Jimmy Santiago Baca, Selected Poems / Poemas Selectos

Publisher: New Directions
2009, 285 pages, paperback, $16.95

to make the ordinary, extraordinary: is that not one of the reasons why artists create? The sculptor chiseling the form of a person, the painter recreating a landscape, the novelist telling us a story…

…And the poet, Jimmy Santiago Baca, recalling the images, sounds, emotions, and the everydayness of the American Southwest.

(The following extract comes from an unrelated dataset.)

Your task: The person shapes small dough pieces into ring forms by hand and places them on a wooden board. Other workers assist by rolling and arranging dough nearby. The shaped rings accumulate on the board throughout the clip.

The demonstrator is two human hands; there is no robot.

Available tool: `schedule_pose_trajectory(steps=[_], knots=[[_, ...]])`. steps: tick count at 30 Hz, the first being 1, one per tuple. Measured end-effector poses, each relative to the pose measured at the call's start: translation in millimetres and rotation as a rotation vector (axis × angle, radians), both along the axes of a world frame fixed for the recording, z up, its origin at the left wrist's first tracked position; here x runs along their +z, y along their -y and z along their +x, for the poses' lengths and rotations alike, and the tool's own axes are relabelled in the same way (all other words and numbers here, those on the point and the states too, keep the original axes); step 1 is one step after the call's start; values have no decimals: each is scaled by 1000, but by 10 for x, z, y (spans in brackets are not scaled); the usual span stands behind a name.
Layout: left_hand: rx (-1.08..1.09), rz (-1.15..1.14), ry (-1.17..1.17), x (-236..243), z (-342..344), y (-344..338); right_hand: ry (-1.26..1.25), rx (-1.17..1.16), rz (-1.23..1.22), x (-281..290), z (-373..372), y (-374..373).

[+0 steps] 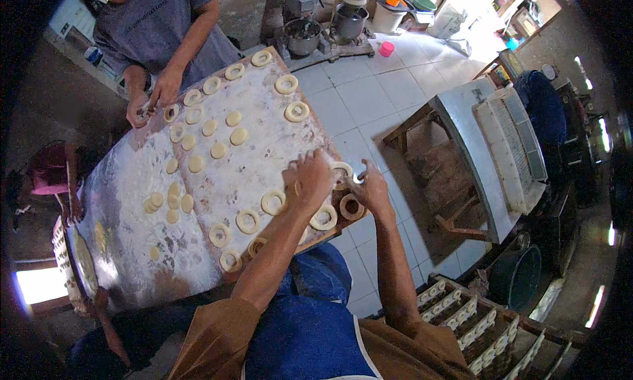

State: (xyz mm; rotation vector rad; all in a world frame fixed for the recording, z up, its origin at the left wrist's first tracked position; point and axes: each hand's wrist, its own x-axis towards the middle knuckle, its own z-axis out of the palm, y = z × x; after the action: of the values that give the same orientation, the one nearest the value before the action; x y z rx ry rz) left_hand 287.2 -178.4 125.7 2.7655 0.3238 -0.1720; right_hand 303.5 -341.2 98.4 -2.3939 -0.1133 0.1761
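A pale dough ring [341, 172] is between my two hands at the right edge of the floured table [264, 149]. My left hand [314, 179] grips its left side, the fingers partly bent and the thumb side against the dough. On the other side my right hand [370, 187] holds the ring with thumb and fingers. More rings lie close by, such as a dough ring [323, 217] below my hands and another ring [273, 202] left of my left wrist. My left forearm partly covers some of them.
Across the table a person in a grey shirt [155, 37] handles dough. Flat dough discs [196, 164] lie mid-table. To the right stand a grey table [484, 162] with a white crate [511, 143]. A rack of dough rings [475, 321] is at lower right, and mixers [303, 37] stand behind.
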Motion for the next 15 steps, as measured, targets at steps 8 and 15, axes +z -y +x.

Baca’s latest book is a compilation of more than half a dozen previous poetry collections, and this time they have been translated from Baca’s native poetic tongue of English into a rich Spanish. Baca’s life as an American of Mexican and Native American descent shines through these poems, showing us the dichotomy across ethnic lines, social classes, emotions, and even across periods of time. “Work We Hate and Dreams We Love” shows us some of these dualities:

Life is filled with work
Meiyo hates,
and while he saws 2 x 4’s,
trims lengths of 2 x 10’s on a table saw,
inside his veins another world
in full color etches
a blue sky on his bones,
a man following a bison herd,
and suddenly his hammer becomes a spear
he tosses to the ground
uttering a sound we do not understand.

The juxtaposition of Meiyo’s daily routine of laboring becomes an almost warrior-like act, merging with a time that isn’t his own. The hammer becomes a spear. And Meiyo becomes one of his ancestors.

But not all of the poems are infused with what is clearly part of Baca’s Native American aesthetic. Some focus on those images that are ordinary to him, but are written in an extraordinary way so that others can see the beauty in them. An excerpt from Baca’s lengthy “Marten,” an early poem from 1987, gives us a glimpse of this:

In the alley behind Jack’s Package Liquors
dogs fight for a burrito
dropped from a wino’s coat pocket.
The ambulance screams down Edith
into Sanjo where Felipe bleeds red whiskey
through knife wounds.

Baca, a native of Santa Fe and the surrounding area, dedicates his 2007 collection, Spring Poems Along the Rio Grande, to the river that separates the U.S. and Mexico. “Thank the River for Another Day” focuses on the beauty of the river rather than the political and international line that it draws on our maps:

I finish my five-mile run,
linger on the bank
and thank the river for another day-
for my health, for being alive,
pray to the spirit of the river,
offer its love to me
as it carries water to the Gulf

The inclusion of poems like these is important, as they show a side of the river of which many people are not aware. There is more to the Rio Grande than the river that suffers through droughts, trickling through Texas as drugs are transported over it. There are hundreds of miles of rushing water, giving life to New Mexico. For Baca, the ordinary river becomes almost god-like — and he triumphs in his depiction of it.

The translation of Baca’s work into Spanish is an interesting case. The poems seem to be wrapped naturally by the language he doesn’t claim as his own. And Baca’s poems do not suffer as many of the inaccuracies or misnomers that often (or inevitably) arise with these negotiations, but are sometimes even enriched by the non-native Spanish. Perhaps it is because his work is so steeped in the Mexican and Native American, or mestizo, aesthetic that the work of translators Tom&aacutes H. Lucero and Liz Werner was not so much a task, but a merging of two worlds — like the poems, and Baca himself — combining Mexican with American, old with new, to create a book that is accessible and enjoyable for readers from these different walks of life.